Provided material:
□ □ □ □ □

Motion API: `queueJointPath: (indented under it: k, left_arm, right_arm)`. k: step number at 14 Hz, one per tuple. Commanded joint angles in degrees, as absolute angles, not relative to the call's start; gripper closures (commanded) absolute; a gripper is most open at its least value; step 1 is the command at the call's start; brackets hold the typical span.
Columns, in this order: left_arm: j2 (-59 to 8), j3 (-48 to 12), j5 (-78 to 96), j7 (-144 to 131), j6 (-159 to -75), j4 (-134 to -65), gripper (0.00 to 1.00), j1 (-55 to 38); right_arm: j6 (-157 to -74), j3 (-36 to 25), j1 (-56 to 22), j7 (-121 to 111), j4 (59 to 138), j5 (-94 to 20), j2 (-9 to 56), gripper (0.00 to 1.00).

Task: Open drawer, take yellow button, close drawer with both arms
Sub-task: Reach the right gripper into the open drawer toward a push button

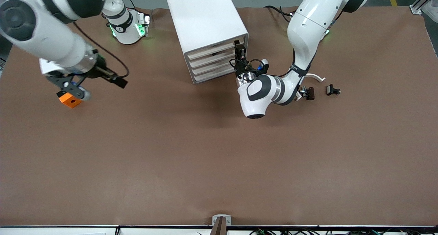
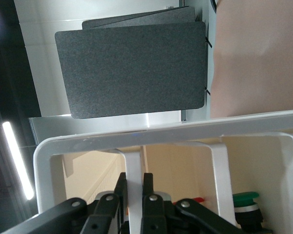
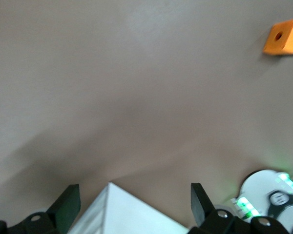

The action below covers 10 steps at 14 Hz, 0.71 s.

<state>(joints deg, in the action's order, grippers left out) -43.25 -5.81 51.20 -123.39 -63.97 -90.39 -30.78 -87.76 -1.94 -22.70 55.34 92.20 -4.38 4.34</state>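
Observation:
A white cabinet [image 1: 205, 26] with several stacked drawers stands near the arms' bases. My left gripper [image 1: 240, 52] is at the drawers' front, at the corner toward the left arm's end. It is shut on a thin white handle bar [image 2: 133, 168] of one drawer [image 2: 161, 139], which shows pinched between both black fingers. A beige drawer interior [image 2: 185, 165] shows past the bar. The button is hidden. My right gripper [image 1: 70, 87] hangs open, holding nothing, over the table at the right arm's end.
An orange square block [image 1: 70, 99] with a hole lies just below the right gripper. Two black clips [image 1: 333, 90] [image 1: 307, 93] and a white curved band [image 1: 316, 77] lie by the left arm. A green-capped part [image 2: 246, 202] sits inside the drawer frame.

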Motion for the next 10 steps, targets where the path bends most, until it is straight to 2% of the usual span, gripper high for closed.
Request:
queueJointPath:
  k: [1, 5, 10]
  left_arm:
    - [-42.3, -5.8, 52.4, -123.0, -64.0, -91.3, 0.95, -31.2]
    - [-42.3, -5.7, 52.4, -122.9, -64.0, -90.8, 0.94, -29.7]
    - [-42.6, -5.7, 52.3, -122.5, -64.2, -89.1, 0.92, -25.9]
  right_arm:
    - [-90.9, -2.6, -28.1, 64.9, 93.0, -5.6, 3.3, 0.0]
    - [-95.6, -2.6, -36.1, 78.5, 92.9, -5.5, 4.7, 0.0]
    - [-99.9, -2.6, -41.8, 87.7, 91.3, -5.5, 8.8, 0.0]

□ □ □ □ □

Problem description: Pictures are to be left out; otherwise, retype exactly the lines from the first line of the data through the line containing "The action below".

Result for this task:
Motion API: `queueJointPath: (indented under it: k, left_arm, right_arm)`. k: step number at 14 Hz, one per tuple. Commanded joint angles in degrees, as absolute angles, not relative to the call's start; gripper closures (commanded) absolute; a gripper is most open at its least value; step 1 is the command at the call's start; brackets hold the typical span.
Columns, in this order: left_arm: j2 (-59 to 8), j3 (-48 to 12), j5 (-78 to 96), j7 (-144 to 131), j6 (-159 to -75), j4 (-134 to -65), gripper (0.00 to 1.00), j1 (-55 to 38); right_arm: j6 (-157 to -74), j3 (-36 to 25), j1 (-56 to 22), j7 (-121 to 111), j4 (59 to 138), j5 (-94 to 20), j2 (-9 to 56), gripper (0.00 to 1.00).

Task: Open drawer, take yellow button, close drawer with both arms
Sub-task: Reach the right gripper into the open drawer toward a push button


The action below covers 10 steps at 14 Hz, 0.71 s.

The answer, as written, is complete.